Texas Patent Litigation Monthly Wrap-Up – September 2021

October 12, 2021

Home » Resources » Articles

This post summarizes some of the significant developments in the federal district courts of Texas for the month of September 2021.

Unicorn Energy GmbH v. Tesla, Inc., No. 2-20-cv-00338 (E.D. Tex.) (J., Gilstrap): Motion to Transfer Venue to N.D. Cal. under 28 U.S.C. § 1404

In Unicorn Energy, Defendant moved to transfer venue to the Northern District of California, arguing that the private and public interest factors[1] weighed in favor of transfer. Specifically, Defendant argued that all of its relevant documentation being in California, the cost of attendance of willing witnesses, and its being headquartered in California strongly favored transfer. Judge Gilstrap did not agree that these factors “strongly” favored transfer, but found that these factors “slightly” favored transfer, sufficient for the Court to grant Defendant’s motion to transfer.

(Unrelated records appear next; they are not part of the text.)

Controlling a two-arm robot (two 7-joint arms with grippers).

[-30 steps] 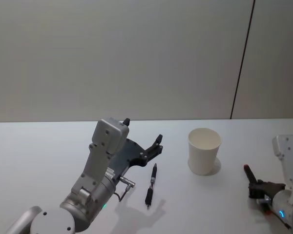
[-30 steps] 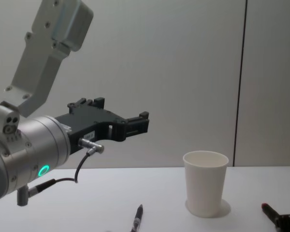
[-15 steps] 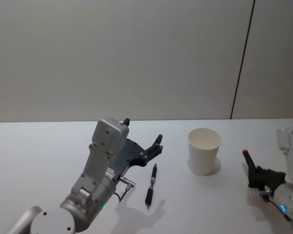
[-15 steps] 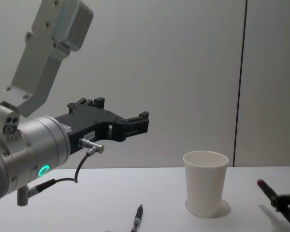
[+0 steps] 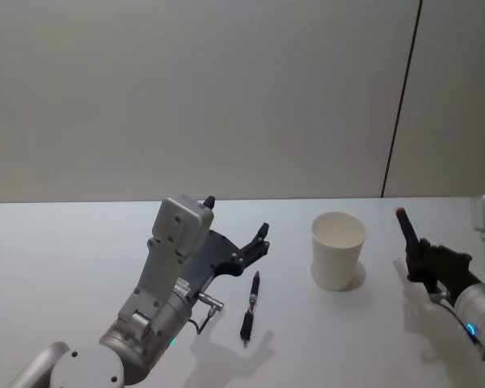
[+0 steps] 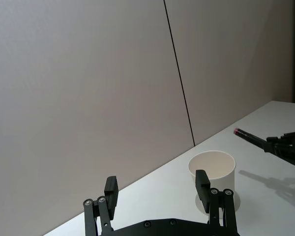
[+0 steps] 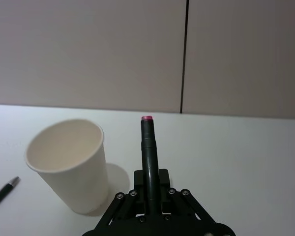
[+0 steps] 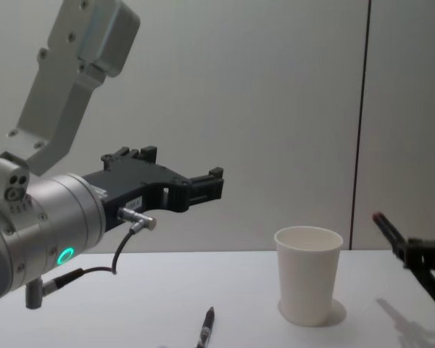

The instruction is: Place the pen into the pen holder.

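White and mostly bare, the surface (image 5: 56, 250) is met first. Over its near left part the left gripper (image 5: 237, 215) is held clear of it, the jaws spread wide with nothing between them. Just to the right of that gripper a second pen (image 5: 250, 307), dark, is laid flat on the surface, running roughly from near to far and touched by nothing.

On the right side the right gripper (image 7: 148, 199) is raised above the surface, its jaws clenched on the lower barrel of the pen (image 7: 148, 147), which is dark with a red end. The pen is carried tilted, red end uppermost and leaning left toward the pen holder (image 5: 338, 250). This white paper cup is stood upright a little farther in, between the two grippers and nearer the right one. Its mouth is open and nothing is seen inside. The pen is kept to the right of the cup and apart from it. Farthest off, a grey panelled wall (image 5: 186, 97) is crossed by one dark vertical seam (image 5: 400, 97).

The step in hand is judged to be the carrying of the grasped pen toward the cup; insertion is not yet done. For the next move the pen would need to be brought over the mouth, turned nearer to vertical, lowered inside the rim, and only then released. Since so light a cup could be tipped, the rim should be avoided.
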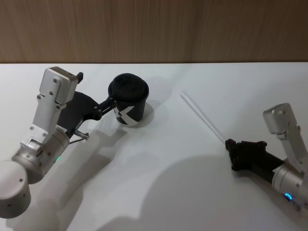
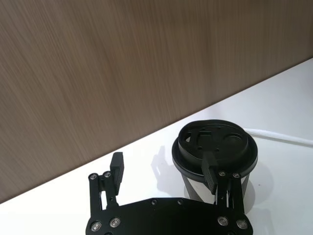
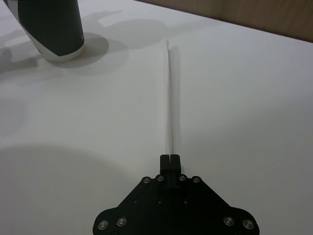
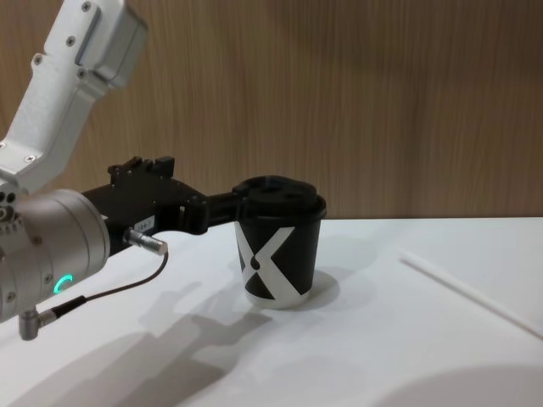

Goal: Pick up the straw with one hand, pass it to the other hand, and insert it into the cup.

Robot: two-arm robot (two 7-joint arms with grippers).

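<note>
The white counter [image 1: 159, 192] ends at its far edge against a wood-panelled wall [image 1: 154, 29]. The cup [image 1: 130, 108] stands upright left of centre, near that far edge. Between the cup and the straw [image 1: 202, 117] there is a bare strip of counter, and a wider bare stretch lies nearer the robot, between the two arms.

The left gripper [image 2: 164, 166] reaches in from the left at lid height, above the counter. Its fingers are spread wide. One finger [image 2: 210, 169] is at the cup's lid rim, on the side facing the gripper, and appears to touch it. The other finger [image 2: 117, 169] stands apart over bare counter, nearer the wall. So the cup is not between the fingers but ahead of one of them. A thin dark cable [image 4: 110, 288] hangs under this arm's wrist.

The right gripper [image 3: 170, 159] is low over the counter on the right side, pointing toward the cup. Its fingers are pressed together. The straw lies flat on the counter, well apart from the cup. It runs in a straight line from its far end, right of the cup, down to these fingertips. Its near end meets the tips, but I cannot tell whether it is caught between them.
</note>
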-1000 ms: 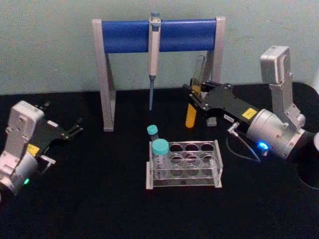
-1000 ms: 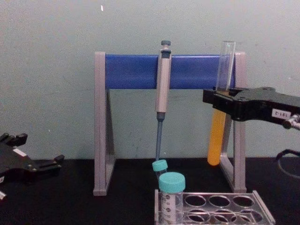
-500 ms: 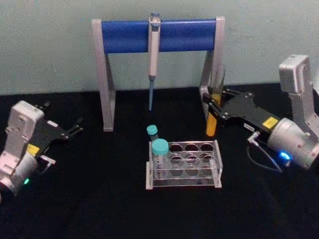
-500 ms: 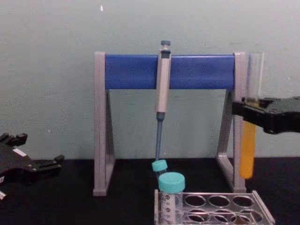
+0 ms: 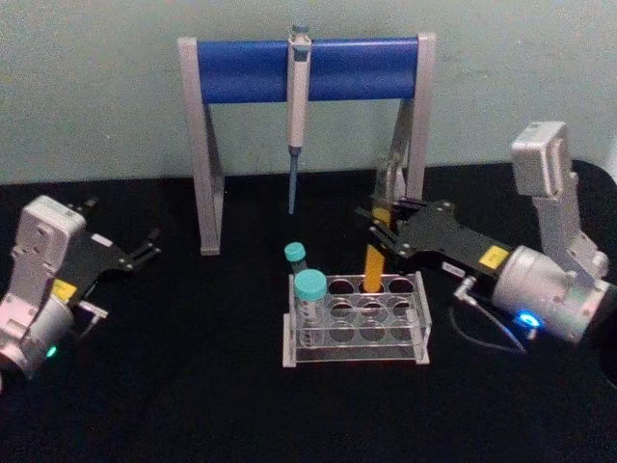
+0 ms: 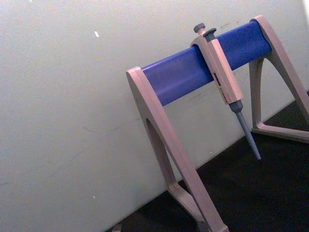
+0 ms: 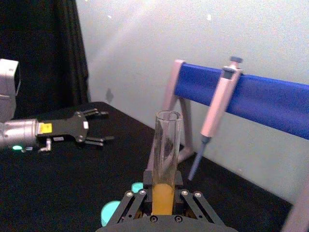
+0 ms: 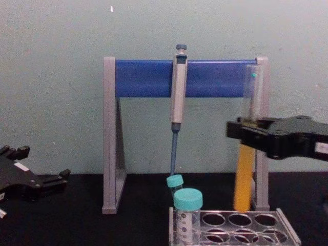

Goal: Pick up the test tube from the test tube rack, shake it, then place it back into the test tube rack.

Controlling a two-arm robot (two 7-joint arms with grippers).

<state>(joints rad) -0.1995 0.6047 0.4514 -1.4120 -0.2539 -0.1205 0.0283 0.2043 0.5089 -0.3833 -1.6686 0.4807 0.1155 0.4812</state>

The Court explained that Defendant “has put forth evidence showing that many of its documents relevant to this case are in the Northern District.” While agreeing with Plaintiff that many of these documents “will likely be electronically transferred in this case, it is clear” that this does not change the analysis of the relevant documentation factor. For the cost of attendance factor, the Court found that the “identification of [Defendant witnesses located in the Northern District and the absence of [Plaintiff] witnesses” slightly favors transfer. The Court also found that Defendant’s headquarters in N.D. Cal. slightly favors transfer.

The Court found all other factors neutral or slightly weighing against transfer, and concluded that the “specific facts of this particular case” warranted a transfer.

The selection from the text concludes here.